Return the data below exactly, but only from the line containing "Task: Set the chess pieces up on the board" through the line containing "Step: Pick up", with both of those lines included.

§ **DATA BLOCK**
::::::::

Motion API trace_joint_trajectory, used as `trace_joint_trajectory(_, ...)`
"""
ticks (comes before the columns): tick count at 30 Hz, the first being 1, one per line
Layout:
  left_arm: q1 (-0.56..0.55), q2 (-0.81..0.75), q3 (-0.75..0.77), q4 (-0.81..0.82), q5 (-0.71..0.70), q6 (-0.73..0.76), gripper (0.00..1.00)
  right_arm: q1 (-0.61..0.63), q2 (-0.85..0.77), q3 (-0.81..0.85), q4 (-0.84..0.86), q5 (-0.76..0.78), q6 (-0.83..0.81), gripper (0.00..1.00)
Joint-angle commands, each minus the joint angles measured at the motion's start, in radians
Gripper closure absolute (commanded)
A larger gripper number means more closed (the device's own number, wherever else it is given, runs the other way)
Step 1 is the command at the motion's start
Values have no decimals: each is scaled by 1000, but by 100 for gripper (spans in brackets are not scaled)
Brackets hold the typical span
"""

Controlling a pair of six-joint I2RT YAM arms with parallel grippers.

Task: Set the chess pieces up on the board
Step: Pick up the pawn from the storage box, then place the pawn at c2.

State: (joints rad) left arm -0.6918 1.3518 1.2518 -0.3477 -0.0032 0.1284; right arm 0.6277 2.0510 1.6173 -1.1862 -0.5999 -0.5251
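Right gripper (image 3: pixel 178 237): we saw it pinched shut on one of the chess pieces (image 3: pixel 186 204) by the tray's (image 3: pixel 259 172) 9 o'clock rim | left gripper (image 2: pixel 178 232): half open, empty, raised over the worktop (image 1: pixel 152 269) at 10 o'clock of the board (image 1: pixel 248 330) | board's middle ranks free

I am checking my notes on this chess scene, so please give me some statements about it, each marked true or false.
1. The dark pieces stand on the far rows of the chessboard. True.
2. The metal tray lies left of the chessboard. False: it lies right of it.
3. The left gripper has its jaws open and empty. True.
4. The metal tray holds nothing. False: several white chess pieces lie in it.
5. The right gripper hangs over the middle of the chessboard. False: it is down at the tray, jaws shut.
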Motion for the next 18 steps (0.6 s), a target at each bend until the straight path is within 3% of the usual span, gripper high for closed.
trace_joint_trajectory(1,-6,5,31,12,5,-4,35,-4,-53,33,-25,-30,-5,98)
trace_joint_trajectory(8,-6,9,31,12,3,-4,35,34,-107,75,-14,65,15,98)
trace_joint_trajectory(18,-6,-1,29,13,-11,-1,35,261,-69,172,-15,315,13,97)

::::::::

§ **TASK OUTPUT**
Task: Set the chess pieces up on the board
Step: Pick up the pawn from the storage box, then place the pawn at c2.

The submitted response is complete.